In 1931, during a particularly stormy debate in the House of Commons, a member of the Opposition asked Conservative MP Walter D. Cowan, why he didn't wear his "nightshirt". An odd question to be raised in Parliament, but a very significant one.
Before winning his seat in the federal election of 1930, Cowan had acted as treasurer for the Ku Klux Klan in Saskatchewan. In fact, several new Tory MPs, who joined the government of R.B. Bennett, were affiliated with the Klan.
Quebec Liberal MP, Jean F. Pouliot, produced official Klan documents showing that Cowan, as treasurer, had overseen the collection of more than $40,000 in dues and donations in the province, for which he was paid a salary of $2,170. Pouliot also charged that Ambrose Bury, the Conservative MP from Edmonton, was a Klan member and noted "that body celebrated his victory by burning crosses on the side of a hill near Edmonton." Then in 1934, Pouliot alleged that not only Cowan and Bury, but new Regina MP F.W. Turnbull "and other members of the Ku Klux Klan" were sitting in the Tory side of Parliament.

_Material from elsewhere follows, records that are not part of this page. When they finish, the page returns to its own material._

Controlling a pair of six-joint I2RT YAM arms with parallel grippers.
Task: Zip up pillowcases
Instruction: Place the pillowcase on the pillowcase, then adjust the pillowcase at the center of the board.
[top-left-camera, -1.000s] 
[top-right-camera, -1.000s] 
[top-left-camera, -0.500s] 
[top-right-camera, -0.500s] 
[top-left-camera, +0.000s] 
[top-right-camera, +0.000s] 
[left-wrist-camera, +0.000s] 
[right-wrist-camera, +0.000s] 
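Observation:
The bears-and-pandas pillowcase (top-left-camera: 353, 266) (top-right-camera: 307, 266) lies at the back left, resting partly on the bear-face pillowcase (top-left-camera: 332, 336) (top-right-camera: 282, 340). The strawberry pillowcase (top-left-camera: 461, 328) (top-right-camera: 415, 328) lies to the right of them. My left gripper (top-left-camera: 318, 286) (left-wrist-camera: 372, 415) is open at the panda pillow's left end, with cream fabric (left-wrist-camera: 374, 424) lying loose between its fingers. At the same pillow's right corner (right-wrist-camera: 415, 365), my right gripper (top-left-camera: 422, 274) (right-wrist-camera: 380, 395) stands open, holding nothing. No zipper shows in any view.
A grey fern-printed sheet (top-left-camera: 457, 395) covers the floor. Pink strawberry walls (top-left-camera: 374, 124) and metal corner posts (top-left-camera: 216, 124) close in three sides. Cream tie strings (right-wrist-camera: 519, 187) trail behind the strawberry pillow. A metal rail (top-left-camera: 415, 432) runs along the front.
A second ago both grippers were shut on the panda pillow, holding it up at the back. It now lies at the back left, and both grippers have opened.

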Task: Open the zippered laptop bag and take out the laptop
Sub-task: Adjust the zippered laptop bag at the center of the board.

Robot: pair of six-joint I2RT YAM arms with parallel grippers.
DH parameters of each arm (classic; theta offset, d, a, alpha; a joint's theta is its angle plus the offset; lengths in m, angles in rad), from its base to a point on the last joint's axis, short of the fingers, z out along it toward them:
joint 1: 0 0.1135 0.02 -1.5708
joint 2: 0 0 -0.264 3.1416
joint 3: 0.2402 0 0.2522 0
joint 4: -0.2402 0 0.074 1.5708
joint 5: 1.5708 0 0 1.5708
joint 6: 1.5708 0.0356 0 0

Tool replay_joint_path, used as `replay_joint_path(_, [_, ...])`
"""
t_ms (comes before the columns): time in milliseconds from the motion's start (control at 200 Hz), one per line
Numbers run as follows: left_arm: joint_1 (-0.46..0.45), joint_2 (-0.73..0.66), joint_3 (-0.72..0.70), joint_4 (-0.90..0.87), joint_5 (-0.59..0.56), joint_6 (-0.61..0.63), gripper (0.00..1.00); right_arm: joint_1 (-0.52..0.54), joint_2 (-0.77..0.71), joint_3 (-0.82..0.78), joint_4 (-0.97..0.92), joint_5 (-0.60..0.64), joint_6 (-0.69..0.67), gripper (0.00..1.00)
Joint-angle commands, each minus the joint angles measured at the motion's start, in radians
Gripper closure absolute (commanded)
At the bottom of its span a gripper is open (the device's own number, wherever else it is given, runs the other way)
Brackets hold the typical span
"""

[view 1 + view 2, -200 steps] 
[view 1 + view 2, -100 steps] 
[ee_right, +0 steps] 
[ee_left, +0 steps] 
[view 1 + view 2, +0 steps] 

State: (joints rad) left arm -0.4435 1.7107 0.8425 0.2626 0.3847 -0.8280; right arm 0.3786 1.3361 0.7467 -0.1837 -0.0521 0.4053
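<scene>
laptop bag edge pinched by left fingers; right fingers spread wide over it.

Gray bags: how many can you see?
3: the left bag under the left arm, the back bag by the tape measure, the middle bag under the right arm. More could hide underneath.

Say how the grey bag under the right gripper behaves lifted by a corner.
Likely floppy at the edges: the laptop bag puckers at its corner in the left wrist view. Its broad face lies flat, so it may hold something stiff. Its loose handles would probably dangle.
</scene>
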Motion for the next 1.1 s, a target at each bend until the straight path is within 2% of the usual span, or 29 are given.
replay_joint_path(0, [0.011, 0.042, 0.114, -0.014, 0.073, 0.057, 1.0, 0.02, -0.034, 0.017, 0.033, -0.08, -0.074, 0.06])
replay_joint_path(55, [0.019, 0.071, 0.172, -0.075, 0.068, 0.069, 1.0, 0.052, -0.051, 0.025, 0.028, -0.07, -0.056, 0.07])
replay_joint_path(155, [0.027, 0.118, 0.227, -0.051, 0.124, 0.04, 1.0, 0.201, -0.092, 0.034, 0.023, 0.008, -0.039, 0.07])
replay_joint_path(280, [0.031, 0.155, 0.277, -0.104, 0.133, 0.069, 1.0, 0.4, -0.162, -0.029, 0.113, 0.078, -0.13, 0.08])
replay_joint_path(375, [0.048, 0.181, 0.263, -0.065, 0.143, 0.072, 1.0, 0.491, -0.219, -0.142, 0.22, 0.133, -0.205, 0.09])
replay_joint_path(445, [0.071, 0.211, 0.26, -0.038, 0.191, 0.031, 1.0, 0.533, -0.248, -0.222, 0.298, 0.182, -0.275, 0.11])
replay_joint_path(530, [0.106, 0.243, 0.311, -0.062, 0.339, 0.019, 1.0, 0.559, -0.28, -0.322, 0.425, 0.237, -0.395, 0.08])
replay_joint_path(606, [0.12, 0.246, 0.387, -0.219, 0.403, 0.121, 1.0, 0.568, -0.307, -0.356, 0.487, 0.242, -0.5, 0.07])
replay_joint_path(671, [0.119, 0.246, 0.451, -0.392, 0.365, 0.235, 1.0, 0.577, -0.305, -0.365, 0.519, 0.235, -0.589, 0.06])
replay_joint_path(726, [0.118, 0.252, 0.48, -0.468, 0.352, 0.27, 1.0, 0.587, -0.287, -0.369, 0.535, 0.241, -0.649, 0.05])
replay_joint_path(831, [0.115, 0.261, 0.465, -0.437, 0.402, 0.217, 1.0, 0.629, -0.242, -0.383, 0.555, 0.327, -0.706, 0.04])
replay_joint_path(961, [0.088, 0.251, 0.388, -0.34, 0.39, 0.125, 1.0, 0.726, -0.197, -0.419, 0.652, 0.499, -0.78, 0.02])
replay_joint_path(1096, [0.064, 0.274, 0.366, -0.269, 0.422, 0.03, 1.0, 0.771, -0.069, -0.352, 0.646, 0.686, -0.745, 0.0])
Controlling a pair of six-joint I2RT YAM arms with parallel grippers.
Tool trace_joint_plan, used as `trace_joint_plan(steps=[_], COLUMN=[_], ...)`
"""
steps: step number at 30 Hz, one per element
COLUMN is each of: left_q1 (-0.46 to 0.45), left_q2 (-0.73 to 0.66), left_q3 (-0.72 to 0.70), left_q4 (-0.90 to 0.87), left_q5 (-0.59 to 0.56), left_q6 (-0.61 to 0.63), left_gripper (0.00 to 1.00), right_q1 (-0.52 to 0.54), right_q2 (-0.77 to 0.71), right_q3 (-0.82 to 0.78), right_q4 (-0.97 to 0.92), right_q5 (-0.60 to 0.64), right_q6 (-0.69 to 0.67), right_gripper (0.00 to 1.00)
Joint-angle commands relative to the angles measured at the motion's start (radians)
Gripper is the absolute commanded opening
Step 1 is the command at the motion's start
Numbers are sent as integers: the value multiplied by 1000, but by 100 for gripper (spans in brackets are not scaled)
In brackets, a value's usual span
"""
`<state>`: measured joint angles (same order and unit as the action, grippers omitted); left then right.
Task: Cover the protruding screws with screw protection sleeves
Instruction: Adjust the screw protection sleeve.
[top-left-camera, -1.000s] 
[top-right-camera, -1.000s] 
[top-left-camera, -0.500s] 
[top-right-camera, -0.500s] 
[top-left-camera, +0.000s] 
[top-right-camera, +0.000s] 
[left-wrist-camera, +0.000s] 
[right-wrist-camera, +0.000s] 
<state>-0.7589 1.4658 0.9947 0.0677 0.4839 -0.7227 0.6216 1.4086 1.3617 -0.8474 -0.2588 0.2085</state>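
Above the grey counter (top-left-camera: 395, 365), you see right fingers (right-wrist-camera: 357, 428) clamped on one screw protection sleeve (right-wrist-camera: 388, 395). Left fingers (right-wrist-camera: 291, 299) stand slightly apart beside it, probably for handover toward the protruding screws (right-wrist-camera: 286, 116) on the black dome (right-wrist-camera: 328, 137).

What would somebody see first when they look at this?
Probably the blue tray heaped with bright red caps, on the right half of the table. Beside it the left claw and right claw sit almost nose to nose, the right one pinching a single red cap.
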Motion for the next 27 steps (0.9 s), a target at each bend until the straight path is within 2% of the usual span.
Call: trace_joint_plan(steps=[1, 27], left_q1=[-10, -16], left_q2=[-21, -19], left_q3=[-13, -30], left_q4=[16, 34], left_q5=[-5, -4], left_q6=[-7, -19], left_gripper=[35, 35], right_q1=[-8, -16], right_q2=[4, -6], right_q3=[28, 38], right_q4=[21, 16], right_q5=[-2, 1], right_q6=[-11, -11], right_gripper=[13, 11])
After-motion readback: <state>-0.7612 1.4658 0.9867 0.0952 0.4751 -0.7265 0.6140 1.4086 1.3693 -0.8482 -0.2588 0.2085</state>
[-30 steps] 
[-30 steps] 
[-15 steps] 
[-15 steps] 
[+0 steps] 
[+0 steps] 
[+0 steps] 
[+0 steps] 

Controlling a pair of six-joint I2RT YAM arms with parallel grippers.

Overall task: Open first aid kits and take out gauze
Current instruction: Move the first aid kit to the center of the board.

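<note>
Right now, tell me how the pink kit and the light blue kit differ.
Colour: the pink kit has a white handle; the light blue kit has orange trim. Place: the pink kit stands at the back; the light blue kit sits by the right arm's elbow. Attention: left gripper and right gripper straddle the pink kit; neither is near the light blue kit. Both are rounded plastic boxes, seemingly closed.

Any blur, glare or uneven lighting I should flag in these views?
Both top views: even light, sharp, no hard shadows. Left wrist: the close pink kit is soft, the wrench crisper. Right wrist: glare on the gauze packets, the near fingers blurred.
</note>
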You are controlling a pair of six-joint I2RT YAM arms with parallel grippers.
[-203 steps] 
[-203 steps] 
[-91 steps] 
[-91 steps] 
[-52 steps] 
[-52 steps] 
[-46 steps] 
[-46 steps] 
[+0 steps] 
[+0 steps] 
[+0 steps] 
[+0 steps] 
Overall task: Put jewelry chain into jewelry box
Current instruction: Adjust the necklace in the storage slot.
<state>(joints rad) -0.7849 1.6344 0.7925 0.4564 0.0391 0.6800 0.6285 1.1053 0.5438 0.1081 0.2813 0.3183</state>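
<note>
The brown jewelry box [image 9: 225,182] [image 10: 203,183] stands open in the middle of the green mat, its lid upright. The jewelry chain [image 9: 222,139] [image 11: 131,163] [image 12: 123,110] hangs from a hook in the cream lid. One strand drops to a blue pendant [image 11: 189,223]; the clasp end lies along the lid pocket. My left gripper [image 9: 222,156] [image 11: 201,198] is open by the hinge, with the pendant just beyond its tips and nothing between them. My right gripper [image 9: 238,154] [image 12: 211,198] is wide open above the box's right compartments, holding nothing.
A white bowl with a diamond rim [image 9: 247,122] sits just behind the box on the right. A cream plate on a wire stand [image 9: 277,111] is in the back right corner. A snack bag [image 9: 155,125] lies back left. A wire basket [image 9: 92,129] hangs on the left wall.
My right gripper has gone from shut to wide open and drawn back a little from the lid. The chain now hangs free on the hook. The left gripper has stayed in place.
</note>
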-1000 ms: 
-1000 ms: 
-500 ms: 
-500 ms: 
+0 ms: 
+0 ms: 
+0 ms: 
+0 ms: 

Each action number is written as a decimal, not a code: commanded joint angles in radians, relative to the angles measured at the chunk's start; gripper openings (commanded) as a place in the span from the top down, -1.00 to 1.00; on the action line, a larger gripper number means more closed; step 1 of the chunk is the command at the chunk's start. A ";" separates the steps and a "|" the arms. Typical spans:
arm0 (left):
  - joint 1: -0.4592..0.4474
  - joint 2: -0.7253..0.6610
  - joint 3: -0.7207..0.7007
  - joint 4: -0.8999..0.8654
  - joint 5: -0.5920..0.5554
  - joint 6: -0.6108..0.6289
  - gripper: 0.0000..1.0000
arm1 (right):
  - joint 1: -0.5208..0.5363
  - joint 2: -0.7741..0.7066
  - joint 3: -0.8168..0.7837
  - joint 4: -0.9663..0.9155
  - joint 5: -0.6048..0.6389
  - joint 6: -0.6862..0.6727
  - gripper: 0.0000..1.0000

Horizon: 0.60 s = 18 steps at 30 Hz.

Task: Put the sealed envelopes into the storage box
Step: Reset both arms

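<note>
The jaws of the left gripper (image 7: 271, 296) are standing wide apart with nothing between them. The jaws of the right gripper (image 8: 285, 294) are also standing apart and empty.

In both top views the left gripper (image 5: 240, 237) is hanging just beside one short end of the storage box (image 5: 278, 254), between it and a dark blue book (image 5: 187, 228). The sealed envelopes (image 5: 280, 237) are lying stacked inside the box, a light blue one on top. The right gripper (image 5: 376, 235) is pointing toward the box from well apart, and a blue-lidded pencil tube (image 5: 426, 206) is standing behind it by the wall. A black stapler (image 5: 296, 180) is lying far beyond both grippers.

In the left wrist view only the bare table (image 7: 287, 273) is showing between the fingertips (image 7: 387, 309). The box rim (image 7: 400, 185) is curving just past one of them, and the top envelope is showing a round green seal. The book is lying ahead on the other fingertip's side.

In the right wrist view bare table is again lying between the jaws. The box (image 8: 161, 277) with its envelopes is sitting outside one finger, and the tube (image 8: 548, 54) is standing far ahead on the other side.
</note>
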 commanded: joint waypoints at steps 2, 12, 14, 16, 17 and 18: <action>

Initially Bennett refused to address the accusations until the media ran with the story and he was forced to make a public statement denouncing the Klan.
In his new book on Bennett, The Rebel Who Changed a Nation, John Boyko states that the Conservatives in Saskatchewan had been so aggressively anti-Catholic, that even the KKK endorsed several candidates. He's being kind. The relationship between the Conservatives of the 1920s and the Invisible Empire ran much deeper. We have to remember that the Klan of that day, especially in Canada, were not like the KKK of the post Antebellum period in the South.
They did not engage in lynchings or castrations, but were more of a religious fundamentalist group, policing morality, endorsing vigilante justice and protecting their White Ango-Saxon Protestant heritage. As such their targets of hatred were Jews, Catholics and French Canadians.
Boyko's book is the first full-length biography of this controversial prime minister, and he suggests that one of the reasons for that is that Bennett burned most of his papers. I think it's more likely that Bennett burned most of his papers to avoid having such a book written.
I noticed in the bibliography, that Boyko does not mention two very important books written of this era. Julian Sher's White Hoods: Canada Ku Klux Klan (Newstar, 1983) and Martin Robin's Shades of Right: Nativist and Fascist Politics in Canada 1920-1940 (University of Toronto Press 1992)
He also avoids mentioning Cowan, Bury or Turnbull.
Yet at the time, Regina dentist Walter Davy Cowan, was very open about his involvement with the Klan, not only acting as their treasurer, but was a popular speaker at their rallies, including the one advertised on the left, that took place on May 15, 1929.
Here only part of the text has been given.